◆ The problem:
Your output should repeat each record below with no differences.

[Opening The input section]

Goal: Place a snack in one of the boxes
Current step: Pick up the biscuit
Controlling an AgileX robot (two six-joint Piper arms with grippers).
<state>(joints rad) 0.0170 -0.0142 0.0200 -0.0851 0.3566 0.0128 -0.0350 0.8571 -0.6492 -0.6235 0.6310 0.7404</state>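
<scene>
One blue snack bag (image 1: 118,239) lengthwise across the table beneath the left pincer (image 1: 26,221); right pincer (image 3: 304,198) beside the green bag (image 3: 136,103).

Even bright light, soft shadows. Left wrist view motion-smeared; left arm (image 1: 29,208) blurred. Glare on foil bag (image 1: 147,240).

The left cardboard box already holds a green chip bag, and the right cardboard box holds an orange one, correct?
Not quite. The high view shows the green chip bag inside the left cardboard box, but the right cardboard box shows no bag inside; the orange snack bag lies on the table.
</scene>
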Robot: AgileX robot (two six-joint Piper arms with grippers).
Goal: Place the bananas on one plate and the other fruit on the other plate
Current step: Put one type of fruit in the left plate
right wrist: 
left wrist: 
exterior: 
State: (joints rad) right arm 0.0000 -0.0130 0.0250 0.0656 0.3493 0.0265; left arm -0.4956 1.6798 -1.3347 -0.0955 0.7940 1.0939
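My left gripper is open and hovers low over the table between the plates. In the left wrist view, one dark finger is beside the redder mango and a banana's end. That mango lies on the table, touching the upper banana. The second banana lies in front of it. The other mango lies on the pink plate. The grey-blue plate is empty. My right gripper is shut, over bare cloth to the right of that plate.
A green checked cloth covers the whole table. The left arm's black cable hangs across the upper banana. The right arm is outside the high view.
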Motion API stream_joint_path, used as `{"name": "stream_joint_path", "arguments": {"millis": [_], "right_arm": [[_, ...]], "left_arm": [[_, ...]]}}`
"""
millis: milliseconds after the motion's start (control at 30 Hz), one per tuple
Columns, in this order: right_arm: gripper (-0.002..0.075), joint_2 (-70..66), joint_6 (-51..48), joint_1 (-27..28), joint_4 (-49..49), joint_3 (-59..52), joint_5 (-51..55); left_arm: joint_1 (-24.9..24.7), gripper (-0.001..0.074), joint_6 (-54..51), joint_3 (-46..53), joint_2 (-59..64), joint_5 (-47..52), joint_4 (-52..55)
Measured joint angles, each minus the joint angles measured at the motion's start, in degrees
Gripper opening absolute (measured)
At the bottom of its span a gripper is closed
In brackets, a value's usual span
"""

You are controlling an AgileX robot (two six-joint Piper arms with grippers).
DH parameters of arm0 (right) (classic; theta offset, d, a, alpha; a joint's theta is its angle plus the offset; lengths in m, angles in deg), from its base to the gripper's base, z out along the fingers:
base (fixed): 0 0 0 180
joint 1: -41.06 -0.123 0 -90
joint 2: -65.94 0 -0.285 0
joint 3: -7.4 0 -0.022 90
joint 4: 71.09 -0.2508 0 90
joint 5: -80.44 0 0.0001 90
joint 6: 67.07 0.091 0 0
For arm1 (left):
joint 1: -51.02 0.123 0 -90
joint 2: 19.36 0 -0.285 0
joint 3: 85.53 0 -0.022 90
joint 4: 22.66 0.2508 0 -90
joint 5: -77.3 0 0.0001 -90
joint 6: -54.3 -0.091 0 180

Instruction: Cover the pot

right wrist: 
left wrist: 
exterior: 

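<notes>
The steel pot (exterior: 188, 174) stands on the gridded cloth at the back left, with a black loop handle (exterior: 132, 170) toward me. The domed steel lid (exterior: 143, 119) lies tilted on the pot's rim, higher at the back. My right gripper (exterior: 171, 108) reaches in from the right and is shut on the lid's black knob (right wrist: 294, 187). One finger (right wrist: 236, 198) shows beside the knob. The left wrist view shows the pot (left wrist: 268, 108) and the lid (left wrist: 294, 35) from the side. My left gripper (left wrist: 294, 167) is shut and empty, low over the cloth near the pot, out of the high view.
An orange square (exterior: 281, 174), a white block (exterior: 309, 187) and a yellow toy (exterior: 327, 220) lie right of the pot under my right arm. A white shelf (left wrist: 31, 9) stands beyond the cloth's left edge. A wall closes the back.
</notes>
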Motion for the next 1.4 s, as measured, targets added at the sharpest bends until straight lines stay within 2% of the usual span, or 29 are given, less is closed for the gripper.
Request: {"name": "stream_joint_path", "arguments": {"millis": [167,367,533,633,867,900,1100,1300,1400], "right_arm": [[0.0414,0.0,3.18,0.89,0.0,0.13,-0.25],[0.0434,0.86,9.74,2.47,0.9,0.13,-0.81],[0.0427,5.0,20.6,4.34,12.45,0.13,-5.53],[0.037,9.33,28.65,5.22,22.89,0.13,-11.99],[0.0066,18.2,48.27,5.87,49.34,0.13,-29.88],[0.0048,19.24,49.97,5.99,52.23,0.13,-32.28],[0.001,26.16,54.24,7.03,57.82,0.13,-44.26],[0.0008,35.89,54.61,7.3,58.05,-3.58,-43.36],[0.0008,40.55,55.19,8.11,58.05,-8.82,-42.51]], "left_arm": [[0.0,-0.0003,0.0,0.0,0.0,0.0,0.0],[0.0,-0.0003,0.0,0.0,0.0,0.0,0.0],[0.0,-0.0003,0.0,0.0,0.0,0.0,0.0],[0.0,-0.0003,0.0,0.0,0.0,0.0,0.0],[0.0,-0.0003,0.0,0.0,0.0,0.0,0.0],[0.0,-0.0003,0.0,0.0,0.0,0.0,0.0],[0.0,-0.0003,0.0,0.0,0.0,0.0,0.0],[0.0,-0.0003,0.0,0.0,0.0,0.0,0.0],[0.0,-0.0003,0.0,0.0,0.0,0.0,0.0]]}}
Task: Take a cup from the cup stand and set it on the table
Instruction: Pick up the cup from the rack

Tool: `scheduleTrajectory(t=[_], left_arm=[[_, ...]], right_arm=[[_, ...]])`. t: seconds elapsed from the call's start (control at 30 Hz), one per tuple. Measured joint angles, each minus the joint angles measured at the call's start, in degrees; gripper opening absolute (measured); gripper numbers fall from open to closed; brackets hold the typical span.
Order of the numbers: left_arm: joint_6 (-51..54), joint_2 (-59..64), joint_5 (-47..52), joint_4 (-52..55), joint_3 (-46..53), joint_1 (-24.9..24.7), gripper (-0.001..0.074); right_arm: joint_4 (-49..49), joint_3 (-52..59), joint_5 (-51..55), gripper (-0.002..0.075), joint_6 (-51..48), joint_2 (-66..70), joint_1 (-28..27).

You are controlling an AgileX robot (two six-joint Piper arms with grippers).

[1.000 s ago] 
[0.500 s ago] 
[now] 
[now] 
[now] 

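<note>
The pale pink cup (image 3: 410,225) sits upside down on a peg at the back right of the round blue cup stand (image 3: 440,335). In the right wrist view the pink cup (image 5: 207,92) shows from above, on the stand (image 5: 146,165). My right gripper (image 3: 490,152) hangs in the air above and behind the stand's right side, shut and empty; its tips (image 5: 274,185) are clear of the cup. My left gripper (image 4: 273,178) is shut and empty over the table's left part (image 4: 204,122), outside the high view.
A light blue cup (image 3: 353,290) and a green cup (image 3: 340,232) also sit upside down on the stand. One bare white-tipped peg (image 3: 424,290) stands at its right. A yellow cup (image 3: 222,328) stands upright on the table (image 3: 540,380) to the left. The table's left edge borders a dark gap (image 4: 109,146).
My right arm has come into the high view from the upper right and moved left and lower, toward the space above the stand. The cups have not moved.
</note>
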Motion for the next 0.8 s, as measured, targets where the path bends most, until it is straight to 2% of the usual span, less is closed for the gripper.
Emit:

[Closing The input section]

◆ Task answer:
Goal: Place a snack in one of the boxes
Current step: Pick up the biscuit
Controlling an AgileX robot (two six-joint Piper arms with grippers).
<state>(joints rad) 0.0170 -0.0142 0.0200 -0.0851 0.3566 0.0128 -0.0350 0.8571 -0.6492 -0.6235 0.6310 0.7404</state>
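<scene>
One blue snack bag (image 1: 118,239) lengthwise across the table beneath the left pincer (image 1: 26,221); right pincer (image 3: 304,198) beside the green bag (image 3: 136,103).

Even bright light, soft shadows. Left wrist view motion-smeared; left arm (image 1: 29,208) blurred. Glare on foil bag (image 1: 147,240).

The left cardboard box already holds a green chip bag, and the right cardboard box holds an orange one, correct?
Not quite. The high view shows the green chip bag inside the left cardboard box, but the right cardboard box shows no bag inside; the orange snack bag lies on the table.
</scene>
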Robot: AgileX robot (two six-joint Piper arms with grippers).
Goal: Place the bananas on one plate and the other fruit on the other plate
Current step: Put one type of fruit in the left plate
right wrist: 
left wrist: 
exterior: 
State: (joints rad) right arm 0.0000 -0.0130 0.0250 0.0656 0.3493 0.0265; left arm -0.4956 1.6798 -1.3347 -0.0955 0.7940 1.0939
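My left gripper is open and hovers low over the table between the plates. In the left wrist view, one dark finger is beside the redder mango and a banana's end. That mango lies on the table, touching the upper banana. The second banana lies in front of it. The other mango lies on the pink plate. The grey-blue plate is empty. My right gripper is shut, over bare cloth to the right of that plate.
A green checked cloth covers the whole table. The left arm's black cable hangs across the upper banana. The right arm is outside the high view.
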Motion API stream_joint_path, used as `{"name": "stream_joint_path", "arguments": {"millis": [_], "right_arm": [[_, ...]], "left_arm": [[_, ...]]}}`
"""
millis: milliseconds after the motion's start (control at 30 Hz), one per tuple
Columns, in this order: right_arm: gripper (-0.002..0.075), joint_2 (-70..66), joint_6 (-51..48), joint_1 (-27..28), joint_4 (-49..49), joint_3 (-59..52), joint_5 (-51..55); left_arm: joint_1 (-24.9..24.7), gripper (-0.001..0.074), joint_6 (-54..51), joint_3 (-46..53), joint_2 (-59..64), joint_5 (-47..52), joint_4 (-52..55)
Measured joint angles, each minus the joint angles measured at the motion's start, in degrees
Gripper opening absolute (measured)
At the bottom of its span a gripper is closed
In brackets, a value's usual span
"""

You are controlling an AgileX robot (two six-joint Piper arms with grippers).
DH parameters of arm0 (right) (classic; theta offset, d, a, alpha; a joint's theta is its angle plus the offset; lengths in m, angles in deg), from its base to the gripper's base, z out along the fingers:
base (fixed): 0 0 0 180
joint 1: -41.06 -0.123 0 -90
joint 2: -65.94 0 -0.285 0
joint 3: -7.4 0 -0.022 90
joint 4: 71.09 -0.2508 0 90
joint 5: -80.44 0 0.0001 90
joint 6: 67.07 0.091 0 0
For arm1 (left):
joint 1: -51.02 0.123 0 -90
joint 2: 19.36 0 -0.285 0
joint 3: 85.53 0 -0.022 90
joint 4: 22.66 0.2508 0 -90
joint 5: -77.3 0 0.0001 -90
joint 6: -54.3 -0.091 0 180

Instruction: Cover the pot

right wrist: 
left wrist: 
exterior: 

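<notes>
The steel pot (exterior: 188, 174) stands on the gridded cloth at the back left, with a black loop handle (exterior: 132, 170) toward me. The domed steel lid (exterior: 143, 119) lies tilted on the pot's rim, higher at the back. My right gripper (exterior: 171, 108) reaches in from the right and is shut on the lid's black knob (right wrist: 294, 187). One finger (right wrist: 236, 198) shows beside the knob. The left wrist view shows the pot (left wrist: 268, 108) and the lid (left wrist: 294, 35) from the side. My left gripper (left wrist: 294, 167) is shut and empty, low over the cloth near the pot, out of the high view.
An orange square (exterior: 281, 174), a white block (exterior: 309, 187) and a yellow toy (exterior: 327, 220) lie right of the pot under my right arm. A white shelf (left wrist: 31, 9) stands beyond the cloth's left edge. A wall closes the back.
</notes>
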Motion for the next 1.4 s, as measured, targets added at the sharpest bends until straight lines stay within 2% of the usual span, or 29 are given, less is closed for the gripper.
Request: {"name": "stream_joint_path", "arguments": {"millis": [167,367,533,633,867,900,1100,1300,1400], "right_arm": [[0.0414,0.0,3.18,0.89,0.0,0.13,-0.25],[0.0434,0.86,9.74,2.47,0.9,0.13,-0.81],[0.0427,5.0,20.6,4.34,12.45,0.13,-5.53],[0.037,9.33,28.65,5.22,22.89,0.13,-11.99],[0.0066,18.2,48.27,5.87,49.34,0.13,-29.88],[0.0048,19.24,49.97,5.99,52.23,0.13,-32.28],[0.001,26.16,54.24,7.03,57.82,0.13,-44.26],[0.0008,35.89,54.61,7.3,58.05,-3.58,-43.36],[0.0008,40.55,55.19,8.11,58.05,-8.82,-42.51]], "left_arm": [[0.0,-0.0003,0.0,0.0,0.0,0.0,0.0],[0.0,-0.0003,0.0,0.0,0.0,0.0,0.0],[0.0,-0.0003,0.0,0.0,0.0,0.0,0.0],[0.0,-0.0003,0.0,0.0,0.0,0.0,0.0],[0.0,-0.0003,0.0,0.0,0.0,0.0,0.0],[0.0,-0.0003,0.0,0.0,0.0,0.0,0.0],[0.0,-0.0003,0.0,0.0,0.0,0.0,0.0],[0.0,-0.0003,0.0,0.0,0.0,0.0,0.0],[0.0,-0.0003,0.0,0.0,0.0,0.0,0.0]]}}
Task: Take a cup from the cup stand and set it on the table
Instruction: Pick up the cup from the rack

Tool: `scheduleTrajectory(t=[_], left_arm=[[_, ...]], right_arm=[[_, ...]])`. t: seconds elapsed from the call's start (control at 30 Hz), one per tuple. Measured joint angles, each minus the joint angles measured at the call's start, in degrees; gripper opening absolute (measured); gripper numbers fall from open to closed; brackets hold the typical span.
Order of the numbers: left_arm: joint_6 (-51..54), joint_2 (-59..64), joint_5 (-47..52), joint_4 (-52..55), joint_3 (-46..53), joint_1 (-24.9..24.7), gripper (-0.001..0.074); right_arm: joint_4 (-49..49), joint_3 (-52..59), joint_5 (-51..55), gripper (-0.002..0.075), joint_6 (-51..48), joint_2 (-66..70), joint_1 (-28..27).

You are controlling an AgileX robot (two six-joint Piper arms with grippers).

[1.000 s ago] 
[0.500 s ago] 
[now] 
[now] 
[now] 

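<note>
The pale pink cup (image 3: 410,225) sits upside down on a peg at the back right of the round blue cup stand (image 3: 440,335). In the right wrist view the pink cup (image 5: 207,92) shows from above, on the stand (image 5: 146,165). My right gripper (image 3: 490,152) hangs in the air above and behind the stand's right side, shut and empty; its tips (image 5: 274,185) are clear of the cup. My left gripper (image 4: 273,178) is shut and empty over the table's left part (image 4: 204,122), outside the high view.
A light blue cup (image 3: 353,290) and a green cup (image 3: 340,232) also sit upside down on the stand. One bare white-tipped peg (image 3: 424,290) stands at its right. A yellow cup (image 3: 222,328) stands upright on the table (image 3: 540,380) to the left. The table's left edge borders a dark gap (image 4: 109,146).
My right arm has come into the high view from the upper right and moved left and lower, toward the space above the stand. The cups have not moved.
</note>
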Motion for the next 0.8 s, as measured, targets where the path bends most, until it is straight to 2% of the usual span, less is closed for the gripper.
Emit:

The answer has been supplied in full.